**Data to examine**
■ ■ ■ ■ ■ ■ ■

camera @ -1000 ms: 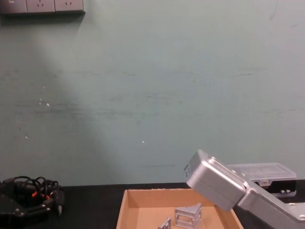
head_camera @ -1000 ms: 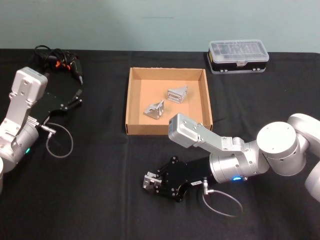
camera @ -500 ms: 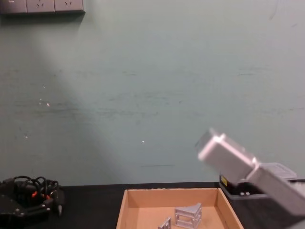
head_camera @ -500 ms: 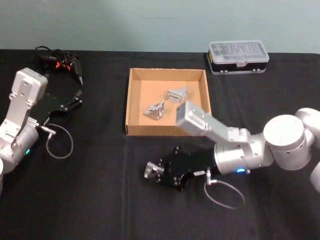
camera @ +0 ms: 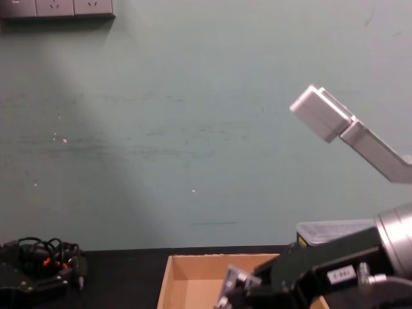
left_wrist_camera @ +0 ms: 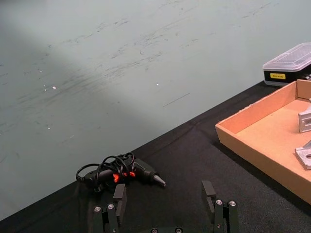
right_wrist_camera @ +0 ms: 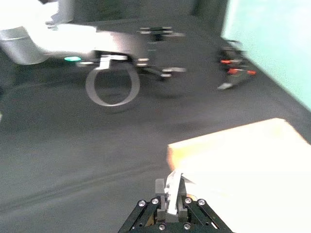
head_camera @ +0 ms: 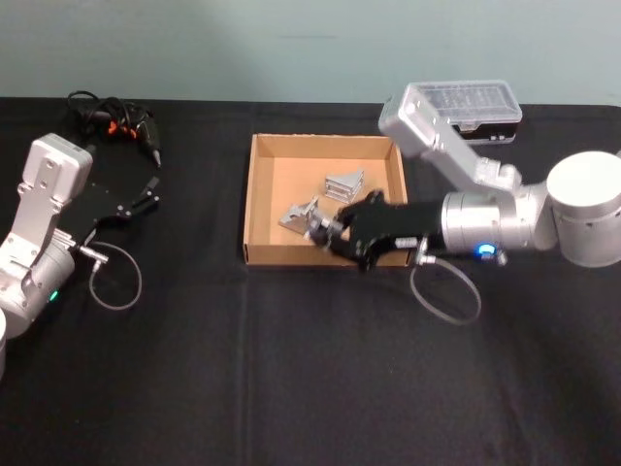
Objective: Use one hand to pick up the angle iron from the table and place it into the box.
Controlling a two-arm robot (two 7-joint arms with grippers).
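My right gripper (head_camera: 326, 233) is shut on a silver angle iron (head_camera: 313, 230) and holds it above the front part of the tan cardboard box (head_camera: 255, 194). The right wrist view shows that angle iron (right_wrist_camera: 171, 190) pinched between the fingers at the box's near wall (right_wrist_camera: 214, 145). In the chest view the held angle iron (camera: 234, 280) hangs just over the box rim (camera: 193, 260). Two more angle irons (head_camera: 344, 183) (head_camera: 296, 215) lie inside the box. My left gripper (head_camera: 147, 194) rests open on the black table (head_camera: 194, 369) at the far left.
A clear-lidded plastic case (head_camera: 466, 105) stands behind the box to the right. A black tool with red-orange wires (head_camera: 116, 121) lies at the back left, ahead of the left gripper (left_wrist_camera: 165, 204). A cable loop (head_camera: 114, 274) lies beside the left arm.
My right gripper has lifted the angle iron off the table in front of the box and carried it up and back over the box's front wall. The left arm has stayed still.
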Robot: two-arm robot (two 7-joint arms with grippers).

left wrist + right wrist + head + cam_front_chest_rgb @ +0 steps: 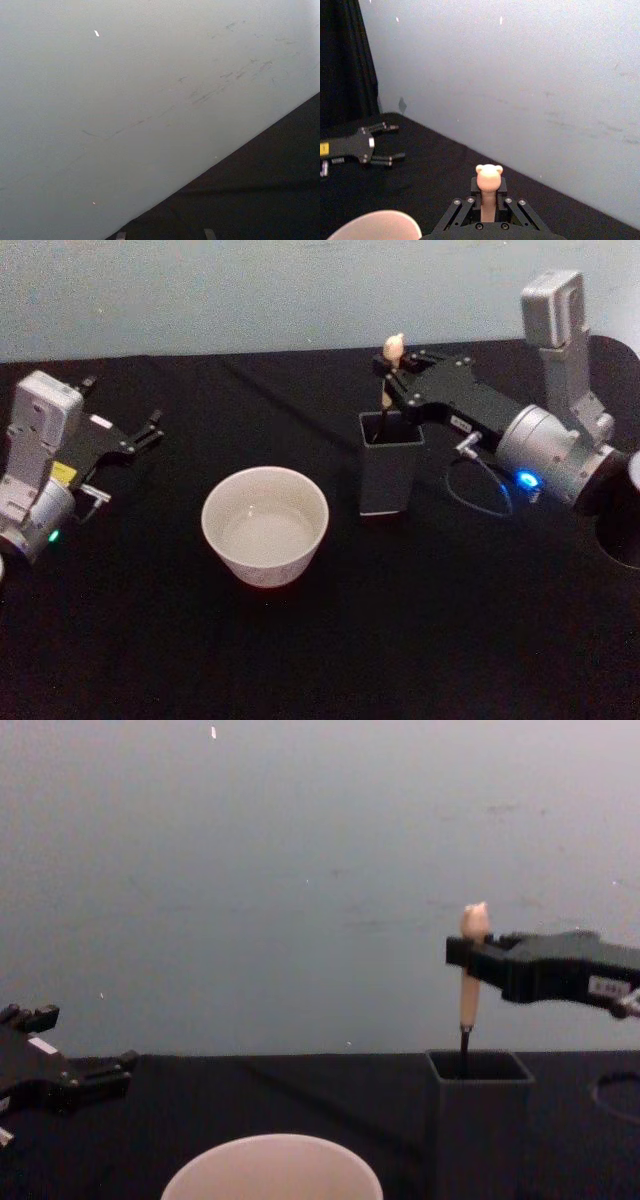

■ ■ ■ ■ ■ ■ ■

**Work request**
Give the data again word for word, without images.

**Written solution**
camera @ -1000 ms: 
head_camera @ -1000 ms: 
camera @ -500 ms: 
head_camera @ -500 ms: 
camera @ +0 ms: 
left_wrist_camera @ +0 ms: 
right_wrist_camera @ +0 ms: 
head_camera @ +0 ms: 
Objective: Use one hand to pick up the angle iron from the table and place it into the box.
Controlling a two-arm robot (two 7-joint arms with grippers).
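My right gripper (head_camera: 326, 233) is shut on a silver angle iron (head_camera: 313, 230) and holds it above the front part of the tan cardboard box (head_camera: 255, 194). The right wrist view shows that angle iron (right_wrist_camera: 171, 190) pinched between the fingers at the box's near wall (right_wrist_camera: 214, 145). In the chest view the held angle iron (camera: 234, 280) hangs just over the box rim (camera: 193, 260). Two more angle irons (head_camera: 344, 183) (head_camera: 296, 215) lie inside the box. My left gripper (head_camera: 147, 194) rests open on the black table (head_camera: 194, 369) at the far left.
A clear-lidded plastic case (head_camera: 466, 105) stands behind the box to the right. A black tool with red-orange wires (head_camera: 116, 121) lies at the back left, ahead of the left gripper (left_wrist_camera: 165, 204). A cable loop (head_camera: 114, 274) lies beside the left arm.
My right gripper has lifted the angle iron off the table in front of the box and carried it up and back over the box's front wall. The left arm has stayed still.
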Robot: two-arm robot (two 7-joint arms with grippers).

left wrist + right wrist + head + cam_front_chest_rgb @ +0 steps: 

Nothing more will be written for this answer.